Acqua non potabile a Delia e Sommatino. La comunicazione di Siciliacque al Comune

“Siciliaacque S.p.A. ha comunicato stamani di avere effettuato un controllo, il 31 ottobre 2016, dei parametri batteriologici delle acque, tramite campionamento, nei punti di consegna di Delia e Sommatino. Dai risultati, non ancora definitivi si sono riscontrati valori non conformi al Decreto legislativo 31 /01”. Ne dà notizia l’ufficio stampa del comune di Delia in una nota dove riporta alcuni passaggi della comunicazione ricevuta da Siciliacque.

Siciliacque fa sapere di essersi “immediatamente attivata per la risoluzione di tale inconveniente predisponendo una nuova stazione di disinfezione presso il partitore Taverne, a monte delle consegne dei Comuni interessati, al fine di ristabilire l’idonea copertura di disinfettante nelle acque. Il completamento dei lavori per l’attivazione di tale sistema è previsto per la giornata del 3 novembre 2016”. Siciliacque darà comunicazione “non appena saranno ripristinate le adeguate condizioni di protezione delle acque, attraverso il riscontro del corretto valore di cloro residuo ai punti di consegna e dopo aver effettuato un nuovo campionamento delle acque per accertare la chiusura della non conformità”.
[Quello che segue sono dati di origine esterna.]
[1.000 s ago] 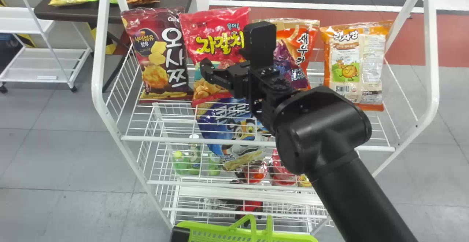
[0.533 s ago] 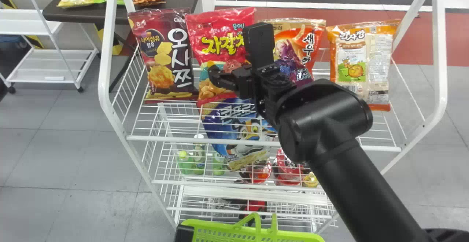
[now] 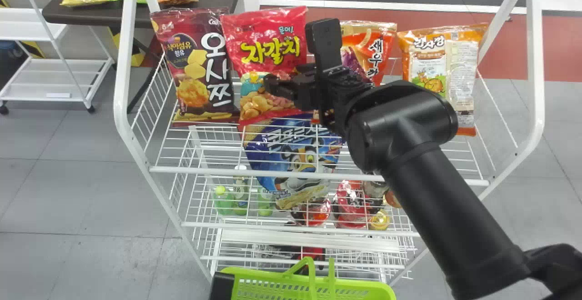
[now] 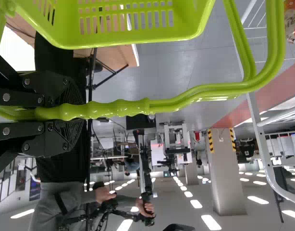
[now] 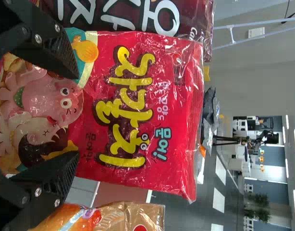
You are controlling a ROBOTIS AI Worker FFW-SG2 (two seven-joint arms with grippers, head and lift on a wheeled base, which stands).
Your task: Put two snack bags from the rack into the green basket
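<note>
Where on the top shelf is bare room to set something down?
The shelf looks bare between brown bag and front rail, likewise before orange bag. Crowded: red bag overlaps brown one, with right pincer before the red.

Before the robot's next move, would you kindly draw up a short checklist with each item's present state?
1. Left gripper secure on the handle of the green plastic basket: ok, closed around it.
2. Right gripper ready: ok, fingers apart.
3. Glossy red snack bag upright on the white wire rack: ok.
4. Red bag gripped: not ok, fingers in front of its lower part.
5. Red bag separate from the maroon snack bag: not ok, edges meet.
6. Basket contents: cannot tell.
</note>
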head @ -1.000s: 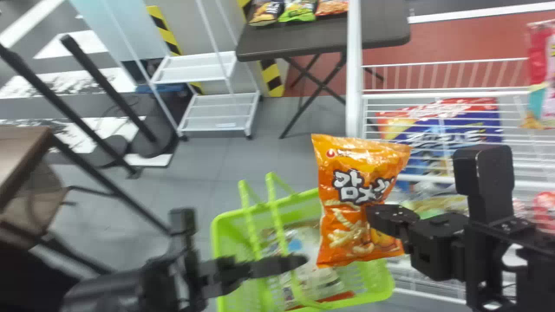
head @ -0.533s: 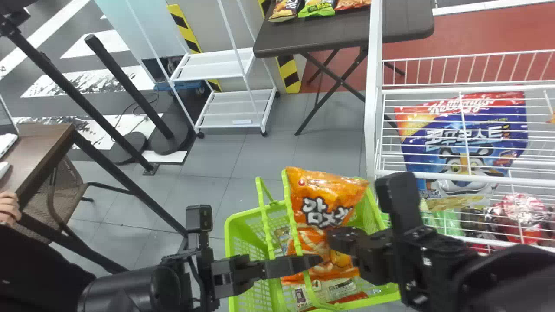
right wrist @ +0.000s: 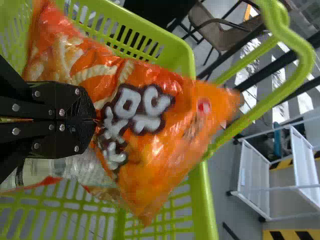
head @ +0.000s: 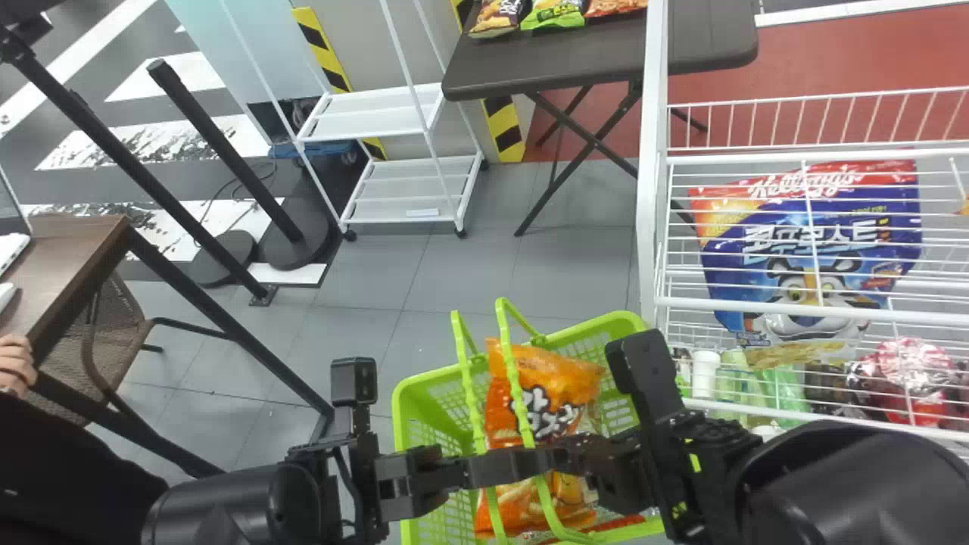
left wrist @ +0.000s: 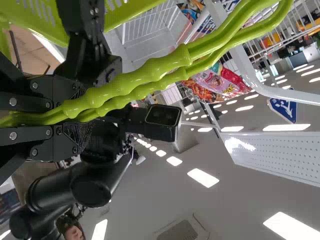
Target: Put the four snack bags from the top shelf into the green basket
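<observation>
In the head view, a crinkled, glossy orange snack bag [head: 556,378] was gripped by the closed black right tool [head: 579,453], its lettered part set towards eleven o'clock, its lower part towards seven. It was held within the lime-green, lattice-walled plastic basket [head: 431,378], whose knobbly handles [head: 513,378] were clasped by the left tool [head: 541,460].

Left tool [head: 536,463] and right tool [head: 569,454] – both clamped.
</observation>
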`<action>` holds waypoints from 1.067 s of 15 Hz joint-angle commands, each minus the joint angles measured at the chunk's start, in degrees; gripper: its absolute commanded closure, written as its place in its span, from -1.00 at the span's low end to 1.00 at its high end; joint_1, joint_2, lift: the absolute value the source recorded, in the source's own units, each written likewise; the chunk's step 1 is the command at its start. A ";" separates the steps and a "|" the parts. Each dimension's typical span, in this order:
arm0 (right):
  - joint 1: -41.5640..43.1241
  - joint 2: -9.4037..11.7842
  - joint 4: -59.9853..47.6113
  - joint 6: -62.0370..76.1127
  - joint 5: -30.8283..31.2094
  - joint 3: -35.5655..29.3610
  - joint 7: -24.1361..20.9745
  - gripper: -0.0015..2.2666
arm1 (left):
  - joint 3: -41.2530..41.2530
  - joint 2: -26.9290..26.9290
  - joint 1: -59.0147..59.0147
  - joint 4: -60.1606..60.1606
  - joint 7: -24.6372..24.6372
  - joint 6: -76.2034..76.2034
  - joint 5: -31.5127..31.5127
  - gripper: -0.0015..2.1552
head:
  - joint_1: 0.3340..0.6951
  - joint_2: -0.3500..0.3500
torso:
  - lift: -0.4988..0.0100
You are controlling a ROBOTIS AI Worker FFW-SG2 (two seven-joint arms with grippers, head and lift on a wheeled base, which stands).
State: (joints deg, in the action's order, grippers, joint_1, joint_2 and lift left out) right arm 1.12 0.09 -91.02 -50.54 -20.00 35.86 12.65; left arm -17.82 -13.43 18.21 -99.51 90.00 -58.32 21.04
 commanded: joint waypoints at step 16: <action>2.66 2.20 -12.78 5.23 13.23 -44.82 3.34 -0.94 | -0.28 -0.64 0.34 -0.25 0.57 -0.18 0.67 0.99 | 1.00 -0.03 | 0.96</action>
State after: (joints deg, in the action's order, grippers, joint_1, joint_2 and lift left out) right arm -0.34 1.94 -109.76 -48.67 -7.91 -6.90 15.97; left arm -17.86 -13.98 18.41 -99.73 90.00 -58.49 21.63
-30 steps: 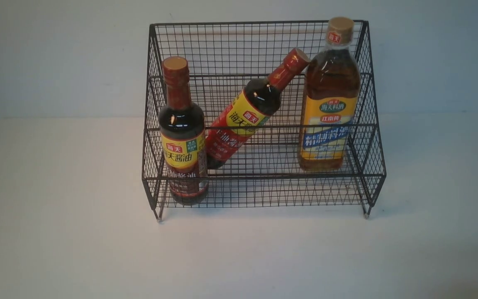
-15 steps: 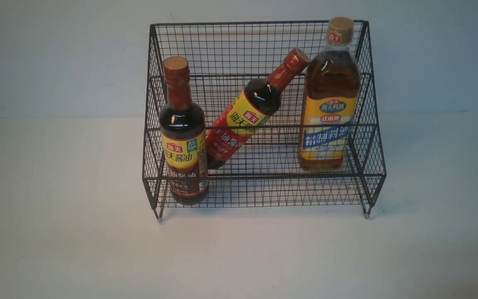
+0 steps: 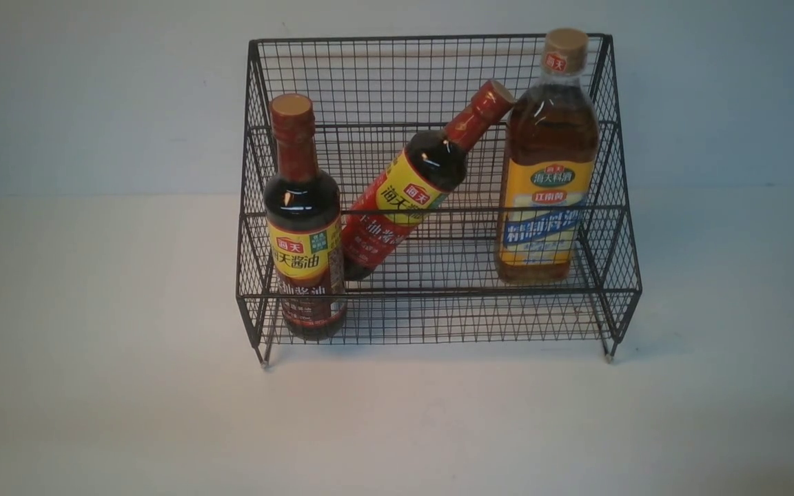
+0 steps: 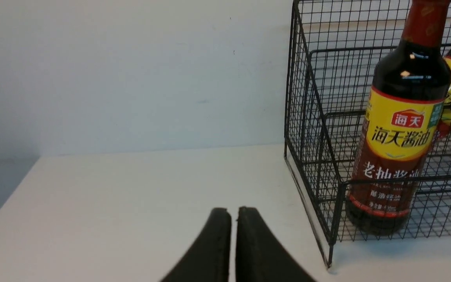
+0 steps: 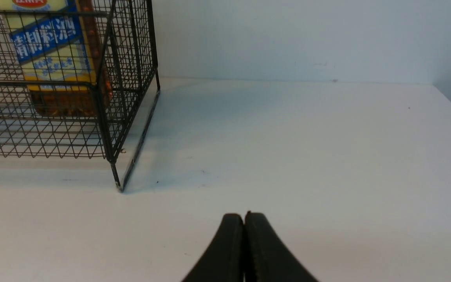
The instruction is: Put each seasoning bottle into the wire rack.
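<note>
The white table (image 3: 94, 413) is seen across the lower frame. The black wire rack (image 3: 438, 296) is set at centre frame, and all three bottles are contained in it. The amber bottle (image 3: 548, 172) is stood upright at right. The tilted soy bottle (image 3: 407, 189) is leaned at centre, cap against the amber bottle. The upright soy bottle (image 3: 302, 227) is placed at front left. The left hand (image 4: 233, 213) and the right hand (image 5: 244, 217) are fully closed, with nothing held.

Left hand (image 4: 230, 213): fingers drawn together, hairline gap between them, empty.
Right hand (image 5: 244, 216): fingers pressed flush, empty.
</note>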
Il responsabile dell’Igiene pubblica del presidio sanitario di Delia, in seguito alle analisi sui campioni di acqua prelevati in data 28/10/2016, dal personale Sian di Caltanissetta, anch’essi risultati non conformi al D.Lgs 31/01, in una nota inviata al Comune, “vieta – si legge – a scopo di profilassi, che l’acqua erogata, ritenuta non potabile, venga utilizzata come alimento o bevanda. L’acqua dovrà essere invece utilizzata esclusivamente per scopi non potabili”.

Da parte sua il Comune ha già predisposto la comunicazione ai cittadini tramite manifesti pubblici per informarli dell’inconveniente.